▶ **Exercise instructions**
Leave the pictures behind and reproduce every line of the listing exactly.
━━━ Information provided ━━━
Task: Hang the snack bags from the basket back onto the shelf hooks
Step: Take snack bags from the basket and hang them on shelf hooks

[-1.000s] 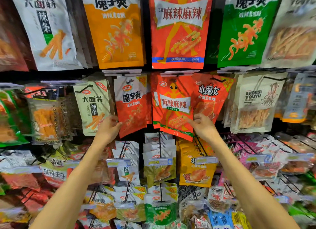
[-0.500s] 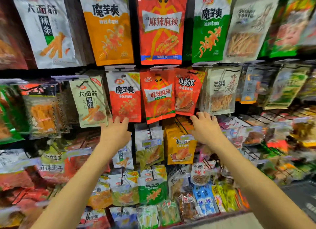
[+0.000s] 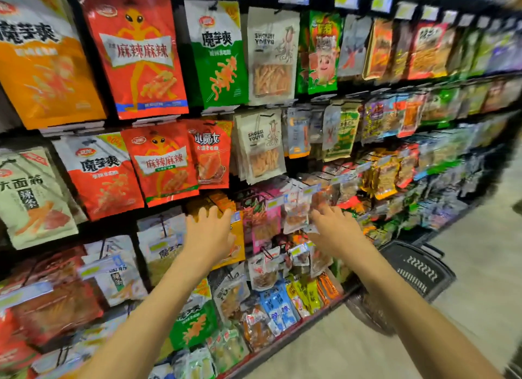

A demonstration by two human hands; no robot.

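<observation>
Both hands have dropped from the red snack bags (image 3: 163, 163), which hang on their hooks just above the left hand (image 3: 210, 233). It and the right hand (image 3: 336, 231) are empty, fingers loosely spread. The black basket (image 3: 418, 268) has come into view, low beside the right hand; another bag is probably next.

We find the shelf (image 3: 282, 341) packed: snack bags (image 3: 163, 163) hang edge to edge, price tags (image 3: 275, 202) jutting forward. Open floor (image 3: 480, 237) lies to our right, where the black basket (image 3: 415, 268) stands beside the shelf base.
</observation>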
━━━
▶ **Problem solution**
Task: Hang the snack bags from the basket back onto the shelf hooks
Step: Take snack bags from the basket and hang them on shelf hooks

[-1.000s] 
[-0.500s] 
[+0.000s] 

A demonstration by two human hands; no robot.

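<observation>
Both hands have dropped from the red snack bags (image 3: 163, 163), which hang on their hooks just above the left hand (image 3: 210, 233). It and the right hand (image 3: 336, 231) are empty, fingers loosely spread. The black basket (image 3: 418, 268) has come into view, low beside the right hand; another bag is probably next.

We find the shelf (image 3: 282, 341) packed: snack bags (image 3: 163, 163) hang edge to edge, price tags (image 3: 275, 202) jutting forward. Open floor (image 3: 480, 237) lies to our right, where the black basket (image 3: 415, 268) stands beside the shelf base.
</observation>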

No part of the exercise remains open.